Abstract: With the rapid development of the tourism industry, tourist attractions often face tremendous pressure from crowds during peak times such as holidays, leading to safety hazards and a decline in visitor experience. Effective pedestrian flow prediction can anticipate changes in the flow of people in public places, allowing for preemptive measures to be taken and effectively preventing congestion issues. This study focuses on the prediction of pedestrian flow in public places, aiming to achieve real-time monitoring and dynamic management of pedestrian flow through advanced information technology, thereby enhancing the safety of public places. Traditional pedestrian flow models are not accurate enough and lack specificity. In this study, a multi-feature integrated pedestrian flow prediction model named the GAT-LSTM model is proposed based on the Graph Attention Network (GAT) and Long Short-Term Memory (LSTM) .

Keywords: congestion prediction; deep learning; attention mechanism

1. Introduction

Under the impetus of globalization and economic integration, the tourism industry has experienced rapid development. With this comes the challenge of surging visitor numbers during peak times such as holidays, which not only negatively impacts the visitor experience but also poses significant safety risks. For instance, the 2022 Halloween crowd crush in Itaewon, South Korea, resulted in hundreds of casualties due to congestion on a narrow street. This incident highlighted the dangers of high-density crowds in confined areas and exposed the deficiencies in visitor flow warning and evacuation management in dense venues. Against this backdrop, accurately predicting changes in visitor flow in public places is crucial for preventing congestion, ensuring visitor safety, and enhancing the tourism experience. Effective visitor flow prediction can help managers deploy resources in advance and devise strategies to be well-prepared before peak visitor flows arrive.

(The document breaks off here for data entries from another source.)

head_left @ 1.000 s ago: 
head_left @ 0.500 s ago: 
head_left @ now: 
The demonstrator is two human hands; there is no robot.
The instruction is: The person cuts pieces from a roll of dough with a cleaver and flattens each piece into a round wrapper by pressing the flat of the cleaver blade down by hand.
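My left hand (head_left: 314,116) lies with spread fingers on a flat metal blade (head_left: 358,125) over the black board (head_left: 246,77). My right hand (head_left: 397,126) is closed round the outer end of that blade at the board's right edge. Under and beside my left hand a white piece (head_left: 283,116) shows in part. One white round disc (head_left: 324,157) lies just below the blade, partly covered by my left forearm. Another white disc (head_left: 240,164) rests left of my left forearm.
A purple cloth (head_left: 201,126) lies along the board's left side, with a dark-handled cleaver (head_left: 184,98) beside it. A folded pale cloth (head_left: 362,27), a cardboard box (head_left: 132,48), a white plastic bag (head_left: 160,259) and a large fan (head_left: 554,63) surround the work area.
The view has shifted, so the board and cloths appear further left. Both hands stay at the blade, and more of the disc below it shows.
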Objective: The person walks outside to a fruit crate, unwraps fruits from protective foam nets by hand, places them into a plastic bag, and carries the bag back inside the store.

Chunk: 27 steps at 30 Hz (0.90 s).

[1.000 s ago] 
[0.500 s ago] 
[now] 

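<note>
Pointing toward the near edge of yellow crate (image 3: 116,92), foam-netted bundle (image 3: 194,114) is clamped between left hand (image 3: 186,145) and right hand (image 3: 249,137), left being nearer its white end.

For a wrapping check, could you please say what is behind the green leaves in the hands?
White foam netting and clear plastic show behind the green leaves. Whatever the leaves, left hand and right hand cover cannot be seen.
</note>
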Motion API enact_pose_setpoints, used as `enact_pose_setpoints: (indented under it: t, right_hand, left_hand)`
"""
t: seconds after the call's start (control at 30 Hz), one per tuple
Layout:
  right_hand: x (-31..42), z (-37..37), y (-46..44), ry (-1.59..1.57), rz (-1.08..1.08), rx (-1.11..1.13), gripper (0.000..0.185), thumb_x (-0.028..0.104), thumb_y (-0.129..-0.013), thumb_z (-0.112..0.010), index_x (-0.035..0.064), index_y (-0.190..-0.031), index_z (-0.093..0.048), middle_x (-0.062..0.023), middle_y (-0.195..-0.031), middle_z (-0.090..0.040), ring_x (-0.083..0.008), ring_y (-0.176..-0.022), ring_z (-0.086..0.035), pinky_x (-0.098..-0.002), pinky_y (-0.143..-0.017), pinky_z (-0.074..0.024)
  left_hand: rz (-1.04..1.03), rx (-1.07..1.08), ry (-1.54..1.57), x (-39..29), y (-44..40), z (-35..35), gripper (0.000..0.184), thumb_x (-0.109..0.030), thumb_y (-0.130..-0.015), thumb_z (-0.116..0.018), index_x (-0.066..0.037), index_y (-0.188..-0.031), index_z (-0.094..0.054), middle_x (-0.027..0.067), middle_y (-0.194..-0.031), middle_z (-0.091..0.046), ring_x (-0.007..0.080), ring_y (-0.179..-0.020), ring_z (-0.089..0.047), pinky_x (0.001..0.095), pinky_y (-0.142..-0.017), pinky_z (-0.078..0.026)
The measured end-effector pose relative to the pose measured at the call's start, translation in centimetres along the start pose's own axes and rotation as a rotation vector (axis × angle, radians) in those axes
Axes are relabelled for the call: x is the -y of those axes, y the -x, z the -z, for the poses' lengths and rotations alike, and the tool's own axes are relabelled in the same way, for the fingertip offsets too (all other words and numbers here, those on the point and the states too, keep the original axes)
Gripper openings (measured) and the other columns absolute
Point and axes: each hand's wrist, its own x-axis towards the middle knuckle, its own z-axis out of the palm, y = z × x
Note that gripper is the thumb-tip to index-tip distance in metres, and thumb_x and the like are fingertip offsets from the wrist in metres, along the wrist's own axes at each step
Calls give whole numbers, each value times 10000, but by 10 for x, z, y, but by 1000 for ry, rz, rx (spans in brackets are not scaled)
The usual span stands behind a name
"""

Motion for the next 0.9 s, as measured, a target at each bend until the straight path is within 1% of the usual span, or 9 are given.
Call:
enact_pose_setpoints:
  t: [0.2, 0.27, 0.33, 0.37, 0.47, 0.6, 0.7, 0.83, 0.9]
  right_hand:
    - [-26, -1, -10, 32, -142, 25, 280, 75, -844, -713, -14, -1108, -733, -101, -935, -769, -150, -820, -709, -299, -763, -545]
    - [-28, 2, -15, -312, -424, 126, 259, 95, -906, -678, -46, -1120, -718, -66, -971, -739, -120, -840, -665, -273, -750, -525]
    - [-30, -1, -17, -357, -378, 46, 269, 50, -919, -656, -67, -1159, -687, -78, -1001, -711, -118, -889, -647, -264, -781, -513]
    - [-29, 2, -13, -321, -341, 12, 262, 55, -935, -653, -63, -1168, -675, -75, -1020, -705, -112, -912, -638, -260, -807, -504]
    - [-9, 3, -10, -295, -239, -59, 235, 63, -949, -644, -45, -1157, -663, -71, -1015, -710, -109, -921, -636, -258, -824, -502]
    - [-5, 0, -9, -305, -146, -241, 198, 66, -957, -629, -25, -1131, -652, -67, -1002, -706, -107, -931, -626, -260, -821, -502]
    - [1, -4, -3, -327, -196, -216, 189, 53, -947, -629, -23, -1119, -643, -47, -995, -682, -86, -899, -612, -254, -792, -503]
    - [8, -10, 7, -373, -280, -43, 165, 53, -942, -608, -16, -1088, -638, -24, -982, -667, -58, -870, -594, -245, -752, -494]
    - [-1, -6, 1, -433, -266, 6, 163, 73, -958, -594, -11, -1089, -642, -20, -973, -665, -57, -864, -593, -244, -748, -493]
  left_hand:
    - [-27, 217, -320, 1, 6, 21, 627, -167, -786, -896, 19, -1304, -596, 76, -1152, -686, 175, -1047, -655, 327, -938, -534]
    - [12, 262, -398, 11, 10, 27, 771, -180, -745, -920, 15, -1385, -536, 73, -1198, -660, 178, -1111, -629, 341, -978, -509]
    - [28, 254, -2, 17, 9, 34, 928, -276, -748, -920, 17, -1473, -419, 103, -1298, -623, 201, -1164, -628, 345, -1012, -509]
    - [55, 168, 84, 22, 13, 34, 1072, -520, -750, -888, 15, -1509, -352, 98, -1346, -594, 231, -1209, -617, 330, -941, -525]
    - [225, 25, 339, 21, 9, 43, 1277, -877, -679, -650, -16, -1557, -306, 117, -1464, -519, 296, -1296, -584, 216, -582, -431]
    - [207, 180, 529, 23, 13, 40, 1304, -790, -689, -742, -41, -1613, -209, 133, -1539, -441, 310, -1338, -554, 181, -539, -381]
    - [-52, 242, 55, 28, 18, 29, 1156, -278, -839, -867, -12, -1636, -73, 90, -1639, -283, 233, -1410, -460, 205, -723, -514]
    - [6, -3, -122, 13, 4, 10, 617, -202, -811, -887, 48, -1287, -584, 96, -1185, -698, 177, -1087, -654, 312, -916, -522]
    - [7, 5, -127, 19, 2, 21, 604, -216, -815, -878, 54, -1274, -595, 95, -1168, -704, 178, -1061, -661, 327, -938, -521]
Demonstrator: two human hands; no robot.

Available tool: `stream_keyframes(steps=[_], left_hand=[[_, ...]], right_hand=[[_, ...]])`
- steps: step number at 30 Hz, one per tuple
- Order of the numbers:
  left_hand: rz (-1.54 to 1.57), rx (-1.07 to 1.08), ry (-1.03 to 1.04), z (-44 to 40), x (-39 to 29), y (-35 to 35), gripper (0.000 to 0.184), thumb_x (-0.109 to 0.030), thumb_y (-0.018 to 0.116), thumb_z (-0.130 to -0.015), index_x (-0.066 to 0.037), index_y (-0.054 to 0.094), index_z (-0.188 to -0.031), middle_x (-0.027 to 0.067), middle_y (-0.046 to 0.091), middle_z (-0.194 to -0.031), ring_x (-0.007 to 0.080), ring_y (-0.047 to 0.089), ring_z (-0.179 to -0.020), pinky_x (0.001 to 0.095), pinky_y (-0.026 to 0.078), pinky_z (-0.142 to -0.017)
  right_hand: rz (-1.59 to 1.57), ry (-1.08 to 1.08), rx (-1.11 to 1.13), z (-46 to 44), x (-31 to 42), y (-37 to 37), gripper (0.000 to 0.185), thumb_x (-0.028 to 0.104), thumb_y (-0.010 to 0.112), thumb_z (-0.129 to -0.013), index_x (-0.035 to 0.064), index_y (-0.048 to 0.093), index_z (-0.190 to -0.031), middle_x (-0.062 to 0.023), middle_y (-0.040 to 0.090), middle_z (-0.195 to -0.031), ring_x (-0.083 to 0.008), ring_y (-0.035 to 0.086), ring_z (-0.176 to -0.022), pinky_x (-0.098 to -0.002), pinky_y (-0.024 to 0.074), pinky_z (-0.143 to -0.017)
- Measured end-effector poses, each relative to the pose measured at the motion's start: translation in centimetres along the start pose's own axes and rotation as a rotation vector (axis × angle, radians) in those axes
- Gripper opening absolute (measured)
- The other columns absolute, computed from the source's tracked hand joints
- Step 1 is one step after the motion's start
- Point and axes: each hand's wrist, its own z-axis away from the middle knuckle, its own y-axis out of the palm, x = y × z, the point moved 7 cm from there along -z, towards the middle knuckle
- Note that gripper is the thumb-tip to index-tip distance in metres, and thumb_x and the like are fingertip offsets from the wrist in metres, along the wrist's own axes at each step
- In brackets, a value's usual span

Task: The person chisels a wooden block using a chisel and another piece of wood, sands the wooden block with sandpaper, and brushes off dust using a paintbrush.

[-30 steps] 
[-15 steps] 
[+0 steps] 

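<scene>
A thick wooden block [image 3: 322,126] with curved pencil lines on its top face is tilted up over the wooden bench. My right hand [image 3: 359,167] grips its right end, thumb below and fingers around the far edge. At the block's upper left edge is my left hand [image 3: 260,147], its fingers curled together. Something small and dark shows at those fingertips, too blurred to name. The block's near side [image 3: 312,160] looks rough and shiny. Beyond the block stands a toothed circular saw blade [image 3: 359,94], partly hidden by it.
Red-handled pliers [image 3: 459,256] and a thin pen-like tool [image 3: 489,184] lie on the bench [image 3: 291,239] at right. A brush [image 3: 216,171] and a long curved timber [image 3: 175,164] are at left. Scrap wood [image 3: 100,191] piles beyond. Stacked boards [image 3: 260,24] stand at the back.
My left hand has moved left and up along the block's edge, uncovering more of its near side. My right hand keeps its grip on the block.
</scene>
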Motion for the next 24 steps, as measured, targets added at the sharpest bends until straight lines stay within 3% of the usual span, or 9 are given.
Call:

Traditional visitor flow prediction models often lack comprehensive consideration of complex environmental factors, leading to low prediction accuracy and inability to meet practical application needs. To address this issue, this study proposes an innovative multi-feature integrated visitor flow prediction model—the GAT-LSTM model. Visitor flow in public places often exhibits periodicity in time, such as daily, weekly, and monthly cycles. Meanwhile, the internal road networks are intricately connected, with different roads having spatial correlations, and the propagation of congestion states is greatly related to spatial relationships. This study integrates external features affecting visitor flow changes and combines the advantages of Long Short-Term Memory networks (LSTM) and Graph Attention Networks (GAT), aiming to achieve accurate prediction of visitor flow in public places by integrating time series analysis and spatial network structure analysis.

The LSTM model part focuses on capturing the temporal dynamics of visitor flow data, while the GAT model part effectively identifies and utilizes key nodes and connections in the spatial network. Through this multi-feature fusion approach, the GAT-LSTM model can more comprehensively understand and predict trends in visitor flow. This study validates the advantages of the GAT-LSTM model in prediction effectiveness through experimental comparisons with other models. The results of this research not only provide new technical means for visitor flow management in public places but also offer new insights for the fields of intelligent transportation systems and urban safety management.

• Related Work

In the field of time series analysis, some classic algorithms such as Historical Average (HA), Autoregressive Integrated Moving Average (ARIMA) [1], and Vector Autoregression (VAR) [2] have been widely applied to traffic flow forecasting problems. However, these traditional models are generally only suitable for small-scale stationary time series and are not adequate for dealing with complex, large-scale, and dynamic time series data. Moreover, since these methods only consider the impact of temporal factors, they tend to overlook the spatial information in time series data, leading to less accurate forecasting results. Subsequently, many traditional machine learning methods, such as Support Vector Regression (SVR) [3] and Random Forest Regression (RFR) [4], have been proposed for traffic flow prediction. These methods can effectively handle high-dimensional data and capture complex nonlinear relationships. In recent years, researchers have further modeled some external factors to enhance the predictive accuracy of models. However, the overall nonlinear capability of these models is limited.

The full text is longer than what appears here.